_Action item:_ Starting at the first line and ending at the one with "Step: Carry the", give the lines of the listing again exactly, and nothing else; skip the pictures.
START Collected data
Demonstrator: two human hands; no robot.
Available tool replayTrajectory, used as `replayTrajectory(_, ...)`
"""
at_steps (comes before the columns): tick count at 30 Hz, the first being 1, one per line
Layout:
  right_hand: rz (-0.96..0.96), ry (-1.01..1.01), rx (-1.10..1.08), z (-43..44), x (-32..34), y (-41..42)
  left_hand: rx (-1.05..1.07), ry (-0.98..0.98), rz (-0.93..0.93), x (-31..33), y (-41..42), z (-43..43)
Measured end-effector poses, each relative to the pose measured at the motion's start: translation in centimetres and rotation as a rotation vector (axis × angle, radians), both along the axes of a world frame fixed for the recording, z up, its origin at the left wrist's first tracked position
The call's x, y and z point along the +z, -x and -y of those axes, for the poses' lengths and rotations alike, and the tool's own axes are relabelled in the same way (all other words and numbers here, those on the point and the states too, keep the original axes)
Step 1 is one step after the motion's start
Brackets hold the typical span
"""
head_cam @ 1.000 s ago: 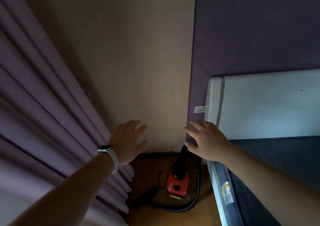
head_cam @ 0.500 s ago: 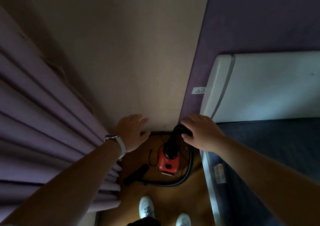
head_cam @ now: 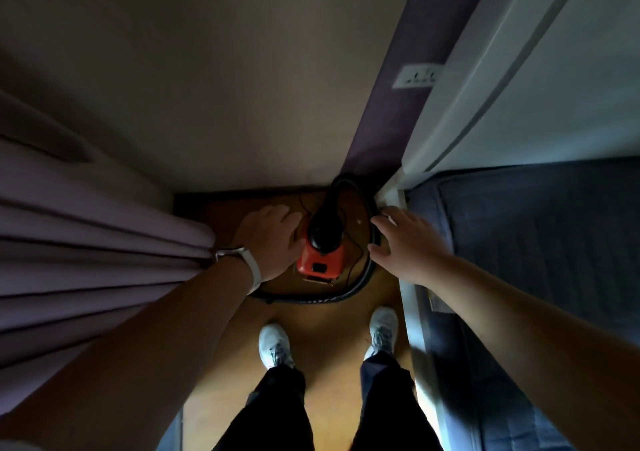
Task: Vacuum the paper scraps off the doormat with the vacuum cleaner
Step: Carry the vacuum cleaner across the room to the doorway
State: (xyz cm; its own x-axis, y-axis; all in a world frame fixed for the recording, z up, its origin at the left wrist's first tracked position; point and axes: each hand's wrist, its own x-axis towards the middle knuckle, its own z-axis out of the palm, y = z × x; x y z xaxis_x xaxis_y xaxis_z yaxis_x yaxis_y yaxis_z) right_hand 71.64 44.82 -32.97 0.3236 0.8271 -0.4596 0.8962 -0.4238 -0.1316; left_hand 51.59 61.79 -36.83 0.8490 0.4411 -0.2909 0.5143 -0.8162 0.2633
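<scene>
At the far left, a mauve curtain (head_cam: 86, 242) is seen hanging in heavy folds down to the floor's left edge. Just right of it, the left hand (head_cam: 268, 239) is reached down, a pale-strapped watch (head_cam: 242, 260) worn on its wrist. Its fingers are held loosely extended, gripping nothing, at the left side of the vacuum cleaner (head_cam: 320, 260). Whether the red body is actually touched cannot be told in the dim light.

The vacuum cleaner (red casing, black top) is stood on the wooden floor (head_cam: 322, 346) at its far end, close to the wall and between the curtain and the bed. A black hose (head_cam: 346, 294) is looped from its top round its right side and across the floor in front of it.

Further right, the right hand (head_cam: 405, 242) is spread with its fingers straight and apart, laid against or just over the hose's right-hand curve, and nothing is clasped in it. The two hands are kept apart, one on either side of the machine.

Nearer the floor's near edge, two white shoes (head_cam: 273, 345) and dark trouser legs are seen. Along the floor's right edge a bed (head_cam: 536, 242) with a dark cover is placed, a pale headboard (head_cam: 519, 87) above it and a wall socket (head_cam: 417, 76) just left of that.
</scene>
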Motion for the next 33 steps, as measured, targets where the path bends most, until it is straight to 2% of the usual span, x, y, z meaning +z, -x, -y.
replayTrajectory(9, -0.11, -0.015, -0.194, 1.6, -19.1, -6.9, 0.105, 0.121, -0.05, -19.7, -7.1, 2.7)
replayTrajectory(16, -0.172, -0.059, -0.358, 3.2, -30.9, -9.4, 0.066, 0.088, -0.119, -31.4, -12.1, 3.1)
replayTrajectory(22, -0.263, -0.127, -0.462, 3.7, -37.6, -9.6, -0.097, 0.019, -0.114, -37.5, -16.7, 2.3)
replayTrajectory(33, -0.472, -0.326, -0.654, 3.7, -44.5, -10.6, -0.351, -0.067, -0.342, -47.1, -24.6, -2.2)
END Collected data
_Solution:_
Demonstrator: two human hands; no robot.
Available tool replayTrajectory, used as `replayTrajectory(_, ...)`
"""
at_steps (comes before the columns): tick count at 30 Hz, the first being 1, one per line
Layout:
  right_hand: rz (-0.96..0.96), ry (-1.01..1.01), rx (-1.10..1.08), z (-43..44), x (-32..34), y (-41..42)
  left_hand: rx (-1.05..1.07), ry (-0.98..0.98), rz (-0.93..0.93), x (-31..33), y (-41..42), z (-43..43)
Measured end-effector poses, each relative to the pose measured at the motion's start: translation in centimetres and rotation as a rotation vector (axis × angle, radians), both along the axes of a world frame fixed for the recording, z up, its origin at the left wrist's first tracked position
The call's x, y and z point along the +z, -x and -y of those axes, for the poses' lengths and rotations alike, and the tool's own axes are relabelled in the same way (all other words and numbers here, those on the point and the states too, keep the original axes)
Step 1 is one step after the motion's start
Brackets hold the typical span
"""
head_cam @ 1.000 s ago: 
head_cam @ 0.500 s ago: 
head_cam @ now: 
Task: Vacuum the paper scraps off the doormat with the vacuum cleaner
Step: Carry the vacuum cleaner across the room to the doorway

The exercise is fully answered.